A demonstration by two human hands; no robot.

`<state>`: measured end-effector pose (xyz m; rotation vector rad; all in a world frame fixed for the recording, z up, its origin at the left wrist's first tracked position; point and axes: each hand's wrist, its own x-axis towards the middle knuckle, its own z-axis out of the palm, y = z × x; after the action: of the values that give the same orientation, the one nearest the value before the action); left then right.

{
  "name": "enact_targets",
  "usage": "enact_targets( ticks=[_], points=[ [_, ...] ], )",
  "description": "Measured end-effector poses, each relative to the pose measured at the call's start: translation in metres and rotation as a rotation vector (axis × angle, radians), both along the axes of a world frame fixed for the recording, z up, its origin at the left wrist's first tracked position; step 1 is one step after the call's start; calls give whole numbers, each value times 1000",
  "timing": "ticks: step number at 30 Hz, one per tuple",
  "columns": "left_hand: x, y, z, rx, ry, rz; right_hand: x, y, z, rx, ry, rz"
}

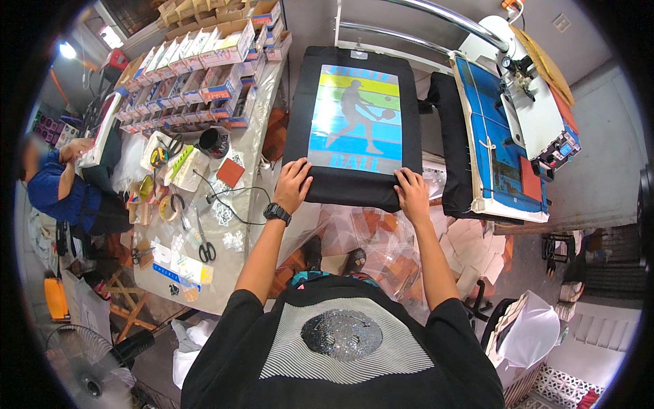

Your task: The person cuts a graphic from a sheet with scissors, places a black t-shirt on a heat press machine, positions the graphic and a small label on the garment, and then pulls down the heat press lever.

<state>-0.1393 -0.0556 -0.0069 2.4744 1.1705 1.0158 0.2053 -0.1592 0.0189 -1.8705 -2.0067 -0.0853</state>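
Note:
A black cloth (351, 187), perhaps a garment, is stretched over a flat rectangular board in front of me. On it lies a printed picture (327, 102) with a grey player swinging a racket over blue and yellow bands. My left hand (293, 184), with a black watch on the wrist, rests palm down on the cloth's near left corner, fingers spread. At the near right corner, my right hand (413, 193) lies with its fingers stretched onto the cloth. Neither hand visibly grips anything; the cloth's underside is hidden.
Left, a table (238, 273) holds scissors (204, 244), tape rolls (168, 206), a cable and stacked cardboard boxes (218, 44). Another person in blue (54, 184) works beyond it. Right stand a press machine (524, 88) and a blue framed screen (487, 136). A fan (92, 382) stands lower left.

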Motion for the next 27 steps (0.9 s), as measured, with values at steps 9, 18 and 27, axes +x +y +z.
enact_targets(
  ticks=[9, 18, 27],
  points=[
    [-1, 0, -2, -27, -4, -1, 1, -2, -2, 0, 7, -2],
    [-1, -2, 0, -69, -4, 16, 3, -3, -3, 10, 48, 3],
    [1, -3, 2, -67, -17, 7, 4, -3, -4, 4, 50, -9]
  ],
)
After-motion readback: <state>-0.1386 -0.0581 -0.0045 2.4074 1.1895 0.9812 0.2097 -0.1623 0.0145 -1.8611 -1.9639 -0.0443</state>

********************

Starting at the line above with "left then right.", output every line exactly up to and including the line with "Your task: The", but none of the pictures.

`<state>`: measured end-effector pose (xyz m; rotation vector rad; all in a world frame fixed for the recording, z up, its origin at the left wrist's first tracked position; point and axes: each hand's wrist, its own x-axis towards the middle knuckle, its own z-axis out of the palm, y = z × x; after the action: of the values that give the same orientation, the one nearest the value before the action); left then right.

{
  "name": "enact_targets",
  "usage": "enact_targets( ticks=[_], points=[ [_, ...] ], )",
  "description": "Measured end-effector poses, each relative to the pose measured at the call's start: translation in metres and rotation as a rotation vector (axis × angle, radians), both along the axes of a world frame fixed for the recording, z up, its origin at the left wrist's first tracked position; step 1 is one step after the call's start; calls give whole numbers, each value times 1000",
  "timing": "ticks: step number at 30 Hz, one per tuple",
  "columns": "left_hand: x, y, z, rx, ry, rz; right_hand: x, y, z, rx, ry, rz"
}


Your task: The person cuts a graphic from a sheet with scissors, places a black t-shirt on a heat press machine, positions the graphic and a small label on the garment, and then pulls down the heat press lever.

There's no more to the output.